■ PROBLEM DESCRIPTION: Going through the data below, copy out each line where the word "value" shows up.

Stored items:
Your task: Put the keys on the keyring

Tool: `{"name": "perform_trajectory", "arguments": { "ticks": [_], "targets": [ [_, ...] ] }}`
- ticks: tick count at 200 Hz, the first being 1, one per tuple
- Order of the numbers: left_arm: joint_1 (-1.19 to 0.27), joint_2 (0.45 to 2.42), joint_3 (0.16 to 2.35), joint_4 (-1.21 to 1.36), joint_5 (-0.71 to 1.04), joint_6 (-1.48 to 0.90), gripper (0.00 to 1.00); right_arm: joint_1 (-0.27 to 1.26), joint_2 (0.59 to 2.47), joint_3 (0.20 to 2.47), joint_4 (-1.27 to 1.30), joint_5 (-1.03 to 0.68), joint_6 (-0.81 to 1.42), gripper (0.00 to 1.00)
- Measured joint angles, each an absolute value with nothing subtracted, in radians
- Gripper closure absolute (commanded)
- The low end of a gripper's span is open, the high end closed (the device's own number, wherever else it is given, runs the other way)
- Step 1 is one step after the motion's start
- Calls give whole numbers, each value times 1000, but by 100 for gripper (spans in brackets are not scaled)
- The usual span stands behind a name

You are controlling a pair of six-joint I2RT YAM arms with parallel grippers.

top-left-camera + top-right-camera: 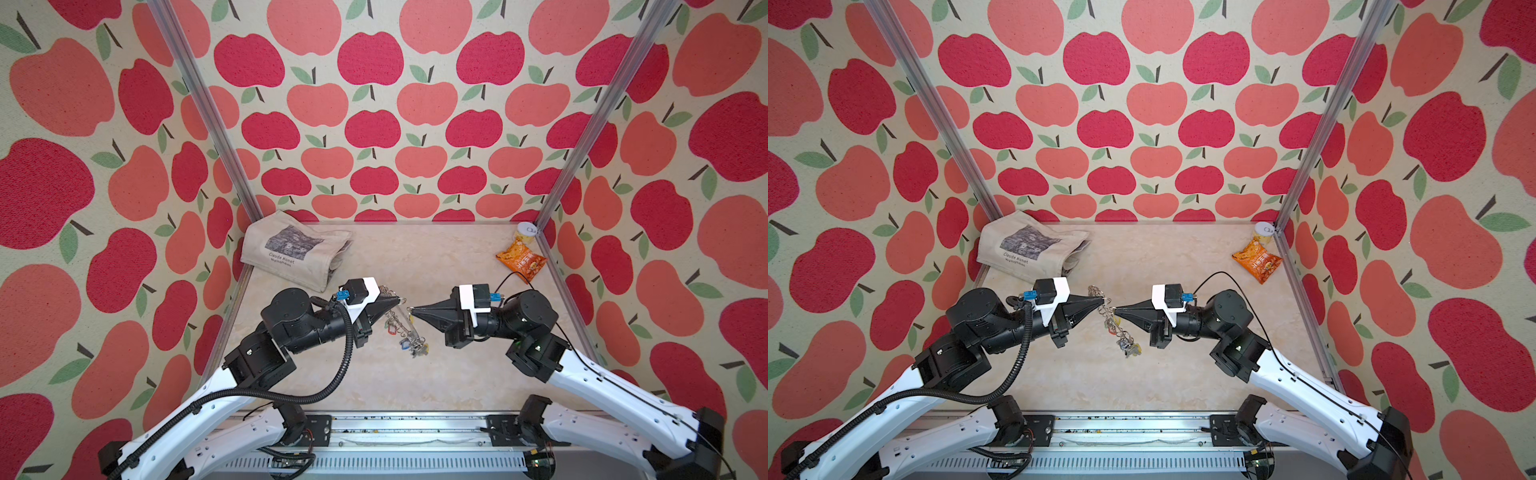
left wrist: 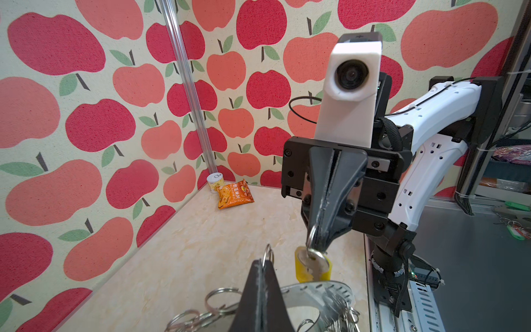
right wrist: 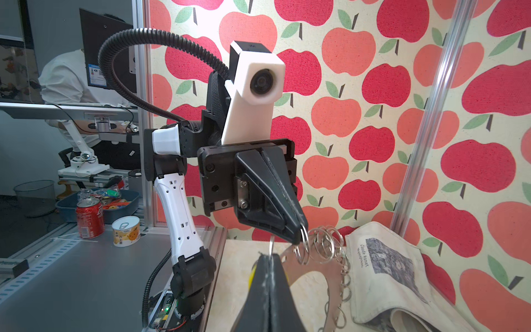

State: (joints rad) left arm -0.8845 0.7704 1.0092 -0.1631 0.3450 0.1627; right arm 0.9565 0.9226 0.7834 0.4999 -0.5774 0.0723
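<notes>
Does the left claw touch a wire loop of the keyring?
Touching. In the right wrist view the left claw pinches a wire loop at the rim of the keyring.

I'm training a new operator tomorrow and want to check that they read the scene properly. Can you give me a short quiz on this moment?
1. True or false: the key hanging from the right gripper carries a green tag.
2. Which gripper holds the keyring? A) the left gripper B) the right gripper C) neither
3. Fill in: the snack packet near the table's far right corner is mostly ____ in colour.

Key: 1 false, the tag is yellow. 2 A. 3 orange.
</notes>
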Motion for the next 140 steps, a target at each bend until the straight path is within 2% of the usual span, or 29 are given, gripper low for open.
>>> {"name": "perform_trajectory", "arguments": {
  "ticks": [140],
  "targets": [
    [-889,772,1002,-152,328,147,100,1015,884,783,372,-407,-132,100]
  ]
}}
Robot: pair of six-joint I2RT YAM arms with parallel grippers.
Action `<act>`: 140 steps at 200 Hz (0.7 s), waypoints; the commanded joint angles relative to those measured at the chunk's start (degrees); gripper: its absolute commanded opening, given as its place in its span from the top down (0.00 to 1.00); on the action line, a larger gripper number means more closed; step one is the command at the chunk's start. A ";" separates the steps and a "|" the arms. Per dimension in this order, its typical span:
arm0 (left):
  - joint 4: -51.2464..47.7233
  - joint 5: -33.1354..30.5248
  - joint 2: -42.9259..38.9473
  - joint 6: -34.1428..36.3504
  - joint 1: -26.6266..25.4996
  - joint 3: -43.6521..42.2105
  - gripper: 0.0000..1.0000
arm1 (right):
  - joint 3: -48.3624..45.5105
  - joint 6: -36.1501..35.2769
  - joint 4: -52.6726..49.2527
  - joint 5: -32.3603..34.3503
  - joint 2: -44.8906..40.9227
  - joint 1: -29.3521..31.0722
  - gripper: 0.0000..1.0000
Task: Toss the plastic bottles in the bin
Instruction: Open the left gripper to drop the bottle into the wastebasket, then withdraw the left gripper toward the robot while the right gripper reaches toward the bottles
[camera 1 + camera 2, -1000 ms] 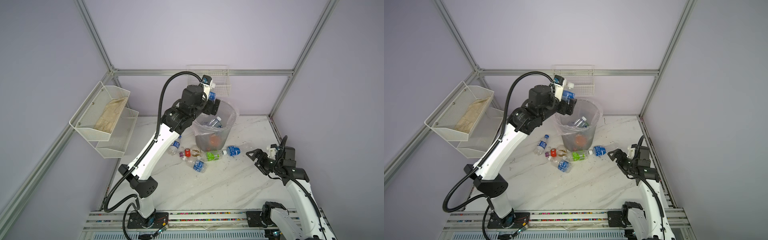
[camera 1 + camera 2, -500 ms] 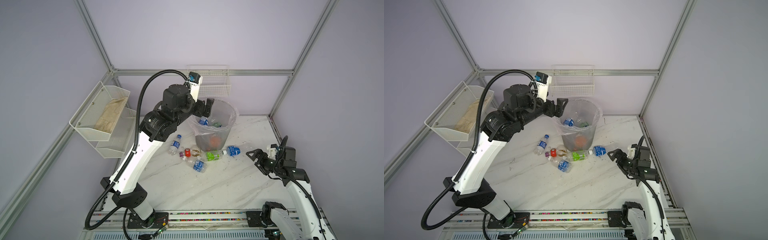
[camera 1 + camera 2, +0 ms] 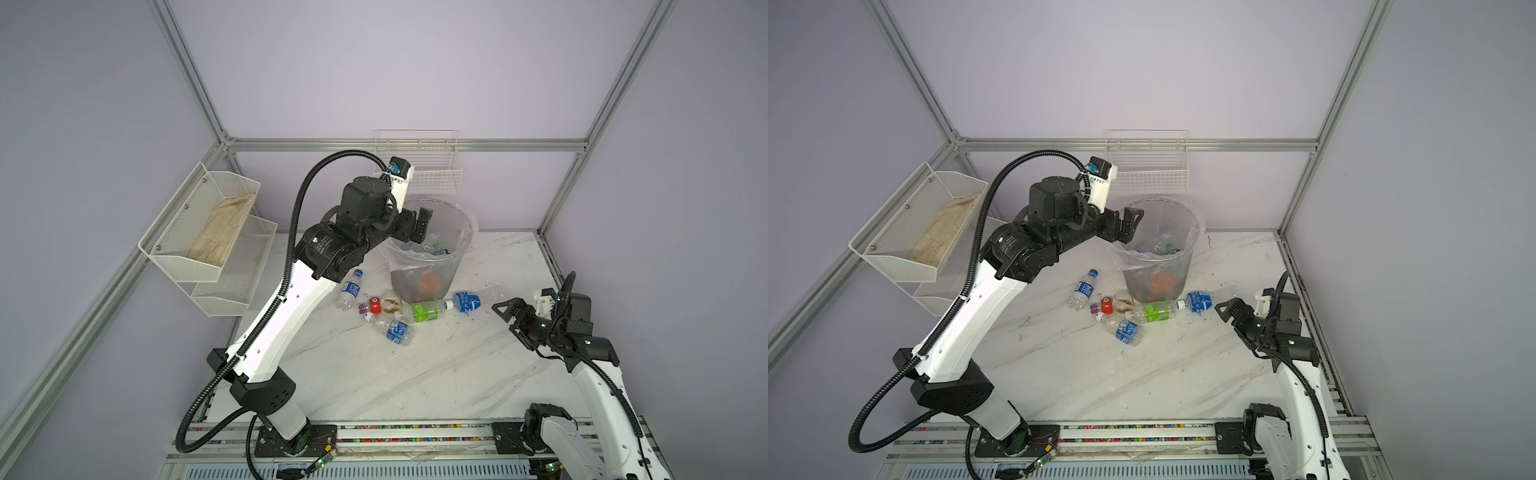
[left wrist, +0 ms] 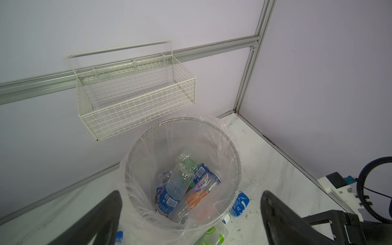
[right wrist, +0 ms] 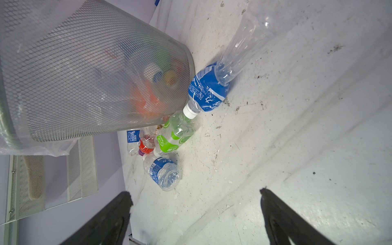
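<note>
- The left fingers (image 3: 424,218) are spread wide and empty, over the bin's (image 3: 451,266) left rim, mid-frame in both top views.
- The right fingers (image 3: 506,308) are also apart and empty, at frame right above the worktop (image 3: 415,374).
- Several plastic bottles (image 4: 176,191) lie inside the bin.
- More bottles (image 3: 422,311) lie on the worktop just below it.

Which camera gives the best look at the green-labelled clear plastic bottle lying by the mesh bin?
The right wrist view: the green-labelled clear plastic bottle lies close and unblocked beside the round grey mesh bin. Both top views show it small. The left wrist view catches only a sliver past the bin's liner.
</note>
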 commanded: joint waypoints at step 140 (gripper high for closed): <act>10.85 1.00 -25.08 -9.50 0.04 -37.55 0.00 | 1.43 3.40 2.25 7.02 7.97 -0.07 0.03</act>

■ FINAL ANSWER:
- Measured joint angles, each an absolute value with nothing subtracted, in radians
- Calls give whole numbers, each value times 1000, but by 100 for gripper (spans in brackets are not scaled)

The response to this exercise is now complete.